Adolescent endometriosis.

Abstract

Endometriosis was encountered in 66 of 140 patients (47%) who underwent laparoscopy for chronic pelvic pain at Boston Children's Hospital Medical Center. Pelvic pain associated with this diagnosis was both cyclic and acyclic and typically began 2.9 years after menarche. Other symptoms included irregular menses, gastrointestinal and bladder symptoms, and increased vaginal discharge.
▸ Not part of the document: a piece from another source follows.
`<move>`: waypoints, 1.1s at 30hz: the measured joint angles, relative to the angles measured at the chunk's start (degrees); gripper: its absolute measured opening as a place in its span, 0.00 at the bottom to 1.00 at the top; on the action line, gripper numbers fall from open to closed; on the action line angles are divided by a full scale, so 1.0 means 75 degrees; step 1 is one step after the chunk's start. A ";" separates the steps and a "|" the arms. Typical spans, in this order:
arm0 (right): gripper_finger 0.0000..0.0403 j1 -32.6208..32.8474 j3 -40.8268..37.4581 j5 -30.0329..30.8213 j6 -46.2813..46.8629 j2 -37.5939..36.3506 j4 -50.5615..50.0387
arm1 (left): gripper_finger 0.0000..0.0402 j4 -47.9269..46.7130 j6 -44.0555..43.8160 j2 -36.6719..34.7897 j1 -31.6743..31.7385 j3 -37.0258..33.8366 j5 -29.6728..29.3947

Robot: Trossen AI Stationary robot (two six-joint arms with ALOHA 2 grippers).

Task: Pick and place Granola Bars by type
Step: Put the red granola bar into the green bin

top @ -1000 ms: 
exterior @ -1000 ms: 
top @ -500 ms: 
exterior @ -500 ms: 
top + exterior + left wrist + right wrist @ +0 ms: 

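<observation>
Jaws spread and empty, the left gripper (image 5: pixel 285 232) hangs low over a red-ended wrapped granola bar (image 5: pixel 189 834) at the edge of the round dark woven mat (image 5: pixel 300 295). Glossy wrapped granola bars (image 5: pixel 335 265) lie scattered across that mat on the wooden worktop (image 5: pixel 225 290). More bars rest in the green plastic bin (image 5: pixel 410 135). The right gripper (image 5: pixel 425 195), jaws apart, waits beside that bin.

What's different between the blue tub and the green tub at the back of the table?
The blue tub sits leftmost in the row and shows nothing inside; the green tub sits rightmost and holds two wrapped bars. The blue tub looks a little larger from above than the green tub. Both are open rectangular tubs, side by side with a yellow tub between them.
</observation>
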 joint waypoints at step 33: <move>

The diagnosis of endometriosis had not been made preoperatively in the majority of patients despite repeated pelvic examinations and thorough evaluation of the gastrointestinal and urinary tracts. Psychiatric referral had been recommended for 10 patients. The most constant physical finding preoperatively was tenderness with or without cul-de-sac nodularity. Eleven patients (17%) with biopsy-proved endometriosis has normal pelvic examinations. Fifty-eight percent of patients had early and minimal disease (stage I). In the remaining patients, the disease was more extensive, involving the ovaries, tubes, and/or adjacent pelvic structures (stages II-IV). Although in most instances the implants were typical in appearance, in 13 patients (20%) the disease was not recognizable grossly, but was confirmed morphologically. The regimens utilized as primary treatment were based on the stage of the disease and consisted of either ovulation suppression alone or surgery with or without subsequent ovulation suppression. A satisfactory outcome was achieved in 47 patients (71%). The remaining 19 patients (28%) who did not respond to primary treatment were either operated on or treated symptomatically and are being carefully followed.

PMID:
6458589
[PubMed - indexed for MEDLINE]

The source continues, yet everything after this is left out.